An advantage of the web is that the buyer is incurring most of the costs of sale. A website can push the potential purchaser to specify goods or services, place orders online and pay for them using secure payment methods. In some cases the customer can arrange fulfilment of the order and take delivery – all with the minimum of intervention by the seller.
By building the digital equivalent of the corporate brochure on the company website, you can encourage customers and potential customers to download the product and service information kept on the website.
This reduces costs by freeing-up other resources as well as minimising the usual fax, courier and postal charges incurred by businesses on a daily basis. Another cost advantage is the reduction in print costs – the website can be updated easily, whereas updates to paper-based literature incur the cost of re-prints.
One of the internet myths, is that it creates a level playing field, where smaller companies can compete with bigger rivals on an equal footing. If you think about the resources that big corporations have spent, and continue to spend, not only on the development of their websites but on the online and offline advertising and marketing of them, the equation becomes one sided, heavily in favour of the large corporation.
However, the difference between spending and effectiveness is disproportionate and many less expensive sites, well designed with highly targeted marketing, can come close to competing at the highest levels.
Another reason for having internet access alone is an entry to the vast reservoirs of knowledge and information. This is a compelling reason for internet access, regardless of whether a corporate website is being planned. If there is one word that can describe the internet, it would be information and it's a worldwide resource. The internet can provide access to information on new and existing:
- Markets
- Competition
- Customers.
Now think about how information on all of these could radically transform your business and with good communication how it could help to create a competitive edge. That is the internet. How you harness that information is the key to success - the virtual Holy Grail.

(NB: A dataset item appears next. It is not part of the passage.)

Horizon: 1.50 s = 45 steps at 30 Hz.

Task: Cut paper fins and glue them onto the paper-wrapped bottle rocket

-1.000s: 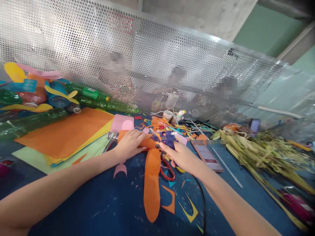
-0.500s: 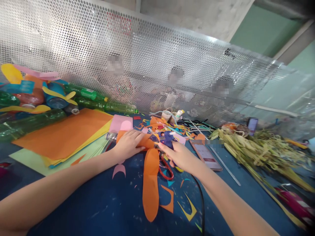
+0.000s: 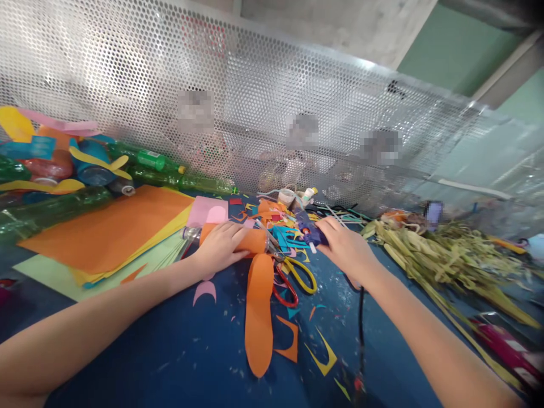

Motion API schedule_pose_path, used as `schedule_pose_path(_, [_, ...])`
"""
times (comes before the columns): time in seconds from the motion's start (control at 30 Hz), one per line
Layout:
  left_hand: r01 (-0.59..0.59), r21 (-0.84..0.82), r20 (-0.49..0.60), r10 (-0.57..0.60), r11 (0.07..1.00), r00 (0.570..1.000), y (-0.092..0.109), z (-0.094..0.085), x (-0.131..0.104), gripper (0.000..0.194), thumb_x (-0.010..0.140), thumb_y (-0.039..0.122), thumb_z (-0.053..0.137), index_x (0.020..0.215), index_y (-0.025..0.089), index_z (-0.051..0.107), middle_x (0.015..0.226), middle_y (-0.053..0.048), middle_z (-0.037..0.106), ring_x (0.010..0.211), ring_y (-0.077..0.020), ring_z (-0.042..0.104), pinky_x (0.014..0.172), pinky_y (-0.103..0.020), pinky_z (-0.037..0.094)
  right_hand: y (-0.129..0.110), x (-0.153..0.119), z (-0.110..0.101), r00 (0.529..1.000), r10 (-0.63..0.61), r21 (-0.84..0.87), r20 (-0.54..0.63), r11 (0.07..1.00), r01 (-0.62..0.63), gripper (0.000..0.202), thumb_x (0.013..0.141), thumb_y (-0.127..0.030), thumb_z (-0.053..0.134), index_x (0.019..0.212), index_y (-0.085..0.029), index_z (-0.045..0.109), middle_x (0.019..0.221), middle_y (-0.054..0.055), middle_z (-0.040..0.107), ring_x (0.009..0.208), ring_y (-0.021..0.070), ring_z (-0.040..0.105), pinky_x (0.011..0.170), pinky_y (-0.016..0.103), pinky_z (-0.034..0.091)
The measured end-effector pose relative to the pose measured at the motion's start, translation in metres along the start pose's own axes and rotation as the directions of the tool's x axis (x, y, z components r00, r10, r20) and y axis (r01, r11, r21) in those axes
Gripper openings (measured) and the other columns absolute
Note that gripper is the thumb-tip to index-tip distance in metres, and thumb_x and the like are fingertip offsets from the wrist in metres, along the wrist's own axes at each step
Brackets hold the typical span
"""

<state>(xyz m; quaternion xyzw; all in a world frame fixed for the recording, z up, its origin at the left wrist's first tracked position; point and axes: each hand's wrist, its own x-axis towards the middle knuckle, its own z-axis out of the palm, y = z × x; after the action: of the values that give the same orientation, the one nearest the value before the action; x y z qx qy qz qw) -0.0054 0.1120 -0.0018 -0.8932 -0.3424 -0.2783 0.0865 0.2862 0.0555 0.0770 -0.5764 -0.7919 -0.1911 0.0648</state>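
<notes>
Nearest: dark blue table (image 3: pixel 178 362), long round-ended orange paper strip (image 3: pixel 259 334) lying on it, upper end at the bottle's near side. Right of it, orange paper offcut (image 3: pixel 289 340), curved yellow paper offcut (image 3: pixel 325 354); black cable (image 3: pixel 361 334) runs down from under the right wrist.

Next out: steel scissors with red and yellow handles (image 3: pixel 304 275), beside the bottle's right end. Clear plastic bottle wrapped in orange paper (image 3: pixel 257 242) lies on its side, neck left. Left hand (image 3: pixel 223 243) on it, fingers curled over the top, thumb on near side, holding it. Right hand (image 3: pixel 340 246): fingers narrow around the handle side of the dark blue glue gun (image 3: pixel 306 228); firmness of grip can't be told.

Change: gun was up against the bottle's right end; now moved right, apart from it, turned so its white stick end faces the wearer. Blue paper scraps (image 3: pixel 284 238) and yellow scissor handle now show better; phone mostly covered. Likely meaning: gluing at that end paused, bottle steadied by left alone.

Farther: orange paper sheet (image 3: pixel 123 226) on a stack, left; dry husks (image 3: pixel 442 266), right; perforated metal screen (image 3: pixel 263 96) behind, people beyond.
</notes>
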Motion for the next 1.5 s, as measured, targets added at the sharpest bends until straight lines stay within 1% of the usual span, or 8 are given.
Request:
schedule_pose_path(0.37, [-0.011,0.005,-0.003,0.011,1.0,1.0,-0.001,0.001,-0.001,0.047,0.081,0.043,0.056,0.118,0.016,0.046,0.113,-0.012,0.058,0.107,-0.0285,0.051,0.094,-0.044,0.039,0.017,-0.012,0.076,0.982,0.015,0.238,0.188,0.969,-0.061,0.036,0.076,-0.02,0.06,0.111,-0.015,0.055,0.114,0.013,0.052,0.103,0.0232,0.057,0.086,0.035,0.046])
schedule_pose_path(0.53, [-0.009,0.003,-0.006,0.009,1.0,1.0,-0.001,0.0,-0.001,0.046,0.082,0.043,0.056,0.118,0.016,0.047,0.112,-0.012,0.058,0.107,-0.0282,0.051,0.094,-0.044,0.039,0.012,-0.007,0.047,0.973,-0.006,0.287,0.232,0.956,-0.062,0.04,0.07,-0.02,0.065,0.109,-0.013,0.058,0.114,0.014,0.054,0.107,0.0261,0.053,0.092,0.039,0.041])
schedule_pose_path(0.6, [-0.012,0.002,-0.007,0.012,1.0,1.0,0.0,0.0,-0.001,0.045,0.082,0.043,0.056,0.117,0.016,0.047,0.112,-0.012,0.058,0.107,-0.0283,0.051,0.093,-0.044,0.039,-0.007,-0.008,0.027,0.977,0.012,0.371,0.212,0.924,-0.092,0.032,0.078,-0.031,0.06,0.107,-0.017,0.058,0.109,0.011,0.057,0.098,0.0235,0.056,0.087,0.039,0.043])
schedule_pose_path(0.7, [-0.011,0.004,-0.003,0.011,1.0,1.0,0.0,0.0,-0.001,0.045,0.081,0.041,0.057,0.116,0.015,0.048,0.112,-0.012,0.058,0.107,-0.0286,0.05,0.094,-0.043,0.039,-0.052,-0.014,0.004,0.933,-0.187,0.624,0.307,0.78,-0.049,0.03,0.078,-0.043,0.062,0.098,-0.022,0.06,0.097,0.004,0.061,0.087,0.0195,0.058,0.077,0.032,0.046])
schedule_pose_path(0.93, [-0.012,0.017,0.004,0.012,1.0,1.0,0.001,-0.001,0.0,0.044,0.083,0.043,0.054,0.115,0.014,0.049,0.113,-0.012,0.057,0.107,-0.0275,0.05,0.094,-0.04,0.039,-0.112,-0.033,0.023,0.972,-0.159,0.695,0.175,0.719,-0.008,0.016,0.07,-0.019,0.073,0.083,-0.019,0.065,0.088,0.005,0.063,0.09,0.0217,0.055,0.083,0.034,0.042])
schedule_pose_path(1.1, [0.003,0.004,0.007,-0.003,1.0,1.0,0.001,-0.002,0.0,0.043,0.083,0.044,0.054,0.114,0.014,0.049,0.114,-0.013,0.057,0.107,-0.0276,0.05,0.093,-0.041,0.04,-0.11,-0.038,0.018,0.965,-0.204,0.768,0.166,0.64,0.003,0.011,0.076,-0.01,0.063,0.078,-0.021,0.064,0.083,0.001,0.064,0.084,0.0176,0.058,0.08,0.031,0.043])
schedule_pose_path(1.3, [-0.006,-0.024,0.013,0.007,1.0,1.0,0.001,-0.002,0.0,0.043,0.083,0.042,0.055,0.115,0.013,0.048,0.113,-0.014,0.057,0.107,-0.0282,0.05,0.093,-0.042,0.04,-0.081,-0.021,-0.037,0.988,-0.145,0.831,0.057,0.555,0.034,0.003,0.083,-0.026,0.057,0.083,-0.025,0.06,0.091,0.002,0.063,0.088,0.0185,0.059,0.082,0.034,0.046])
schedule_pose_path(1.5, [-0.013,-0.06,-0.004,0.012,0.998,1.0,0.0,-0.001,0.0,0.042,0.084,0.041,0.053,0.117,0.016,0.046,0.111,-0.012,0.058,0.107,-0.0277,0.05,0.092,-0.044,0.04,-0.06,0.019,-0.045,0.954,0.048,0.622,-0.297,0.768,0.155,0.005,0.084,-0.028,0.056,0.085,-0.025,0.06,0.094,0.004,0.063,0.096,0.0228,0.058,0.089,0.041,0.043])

No one would dare claim that the internet is without problems but many of the technical issues prevalent even last year, are already history. Andy Irvine, sales and marketing director of Planet Online, believes that the barriers are coming down.
“Bandwidth, which determines internet speeds, is becoming less of an issue as new technologies with the introduction of ASDL, ATM, X25 and frame relay technologies. Companies can do now internationally what they already do nationally,” he says.
Dr. Roger Till, chief executive of the Electronic Commerce Association (ECA), which represents both industry know-how as well as e-commerce practitioners, agrees that companies should not be put off by the negative hype that has surrounded business on the internet.
“Of course companies should be aware of the issues and plan accordingly but it's important to get started. The infrastructure is becoming more robust and, in the business to consumer market, developments in TV and cable are going to make more bandwidth available in the consumer arena.”